[Items from a dataset]
--------------------

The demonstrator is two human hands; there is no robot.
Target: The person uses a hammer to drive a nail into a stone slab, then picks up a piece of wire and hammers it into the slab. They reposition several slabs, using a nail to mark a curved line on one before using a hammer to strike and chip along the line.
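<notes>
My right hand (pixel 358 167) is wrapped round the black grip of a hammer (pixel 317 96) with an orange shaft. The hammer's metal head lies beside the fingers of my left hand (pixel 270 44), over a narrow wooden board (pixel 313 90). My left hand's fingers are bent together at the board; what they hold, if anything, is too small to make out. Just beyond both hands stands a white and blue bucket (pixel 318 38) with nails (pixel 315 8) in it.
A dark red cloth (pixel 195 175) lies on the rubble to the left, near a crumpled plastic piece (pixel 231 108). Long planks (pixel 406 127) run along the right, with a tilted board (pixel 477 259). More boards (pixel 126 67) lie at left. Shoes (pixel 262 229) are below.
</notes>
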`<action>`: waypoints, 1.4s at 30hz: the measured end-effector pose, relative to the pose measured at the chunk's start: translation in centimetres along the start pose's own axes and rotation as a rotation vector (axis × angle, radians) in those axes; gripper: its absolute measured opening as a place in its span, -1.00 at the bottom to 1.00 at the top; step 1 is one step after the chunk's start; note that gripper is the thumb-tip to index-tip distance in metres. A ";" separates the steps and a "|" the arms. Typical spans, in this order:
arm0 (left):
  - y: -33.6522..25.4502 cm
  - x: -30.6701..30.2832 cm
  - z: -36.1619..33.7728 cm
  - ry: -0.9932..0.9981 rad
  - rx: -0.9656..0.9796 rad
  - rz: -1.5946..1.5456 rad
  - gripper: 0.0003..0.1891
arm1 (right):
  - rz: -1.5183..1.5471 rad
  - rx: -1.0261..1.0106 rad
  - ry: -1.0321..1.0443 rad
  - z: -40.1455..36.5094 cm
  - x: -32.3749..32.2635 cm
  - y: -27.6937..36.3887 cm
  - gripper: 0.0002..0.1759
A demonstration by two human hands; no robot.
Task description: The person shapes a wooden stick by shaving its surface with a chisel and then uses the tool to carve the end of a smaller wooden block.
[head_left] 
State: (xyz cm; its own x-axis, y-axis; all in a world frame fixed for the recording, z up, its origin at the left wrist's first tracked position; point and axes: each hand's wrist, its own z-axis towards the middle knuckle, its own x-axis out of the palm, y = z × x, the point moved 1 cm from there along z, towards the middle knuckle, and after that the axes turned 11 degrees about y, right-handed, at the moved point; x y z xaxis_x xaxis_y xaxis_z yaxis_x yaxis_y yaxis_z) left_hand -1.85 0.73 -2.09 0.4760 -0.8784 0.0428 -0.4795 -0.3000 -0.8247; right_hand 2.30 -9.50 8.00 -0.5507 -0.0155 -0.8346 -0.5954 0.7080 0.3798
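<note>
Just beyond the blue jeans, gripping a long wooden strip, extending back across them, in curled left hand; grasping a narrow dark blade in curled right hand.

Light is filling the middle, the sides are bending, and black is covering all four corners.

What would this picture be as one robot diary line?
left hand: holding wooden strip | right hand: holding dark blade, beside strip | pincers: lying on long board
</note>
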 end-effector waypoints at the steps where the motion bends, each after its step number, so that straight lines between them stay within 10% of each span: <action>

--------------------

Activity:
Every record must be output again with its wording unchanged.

Task answer:
The demonstrator is two human hands; there is no robot.
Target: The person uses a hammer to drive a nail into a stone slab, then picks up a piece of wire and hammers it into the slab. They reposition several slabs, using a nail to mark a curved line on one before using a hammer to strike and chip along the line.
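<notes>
My right hand (pixel 358 167) is wrapped round the black grip of a hammer (pixel 317 96) with an orange shaft. The hammer's metal head lies beside the fingers of my left hand (pixel 270 44), over a narrow wooden board (pixel 313 90). My left hand's fingers are bent together at the board; what they hold, if anything, is too small to make out. Just beyond both hands stands a white and blue bucket (pixel 318 38) with nails (pixel 315 8) in it.
A dark red cloth (pixel 195 175) lies on the rubble to the left, near a crumpled plastic piece (pixel 231 108). Long planks (pixel 406 127) run along the right, with a tilted board (pixel 477 259). More boards (pixel 126 67) lie at left. Shoes (pixel 262 229) are below.
</notes>
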`<action>`: waypoints, 1.4s at 30hz: the measured end-effector pose, relative to the pose measured at the chunk's start: translation in centimetres along the start pose's own axes and rotation as a rotation vector (axis × angle, radians) in those axes; gripper: its absolute measured opening as a place in its span, -1.00 at the bottom to 1.00 at the top; step 1 is one step after the chunk's start; note that gripper is the thumb-tip to index-tip distance in metres. A ";" separates the steps and a "|" the arms. Typical spans, in this order:
arm0 (left):
  - y: -33.6522..25.4502 cm
  - x: -30.6701..30.2832 cm
  - z: -36.1619..33.7728 cm
  - ry: -0.9932..0.9981 rad
  - rx: -0.9656..0.9796 rad
  - rz: -1.5946..1.5456 rad
  - gripper: 0.0003..0.1891
arm1 (right):
  - rz: -1.5183..1.5471 rad
  - rx: -1.0261..1.0106 rad
  - ry: -1.0321..1.0443 rad
  - z: -40.1455..36.5094 cm
  - x: -32.3749..32.2635 cm
  - y: -27.6937..36.3887 cm
  - gripper: 0.0002..0.1759
A demonstration by two human hands; no robot.
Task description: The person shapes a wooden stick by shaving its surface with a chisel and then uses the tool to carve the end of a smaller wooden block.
[head_left] 
State: (xyz cm; its own x-axis, y-axis; all in a world frame fixed for the recording, z up, its origin at the left wrist's first tracked position; point and axes: each hand's wrist, its own z-axis towards the middle knuckle, its own x-axis out of the palm, y = z × x, the point moved 1 cm from there along z, towards the middle knuckle, and after that the axes turned 11 degrees about y, right-handed, at the moved point; x y z xaxis_x xaxis_y xaxis_z yaxis_x yaxis_y yaxis_z) left_hand -1.85 0.73 -2.09 0.4760 -0.8784 0.0428 -0.4795 -0.3000 -0.8247; right_hand 2.30 -9.50 8.00 -0.5507 -0.0155 -0.8346 -0.5954 0.7080 0.3798
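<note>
Just beyond the blue jeans, gripping a long wooden strip, extending back across them, in curled left hand; grasping a narrow dark blade in curled right hand.

Light is filling the middle, the sides are bending, and black is covering all four corners.

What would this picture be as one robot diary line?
left hand: holding wooden strip | right hand: holding dark blade, beside strip | pincers: lying on long board
</note>
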 end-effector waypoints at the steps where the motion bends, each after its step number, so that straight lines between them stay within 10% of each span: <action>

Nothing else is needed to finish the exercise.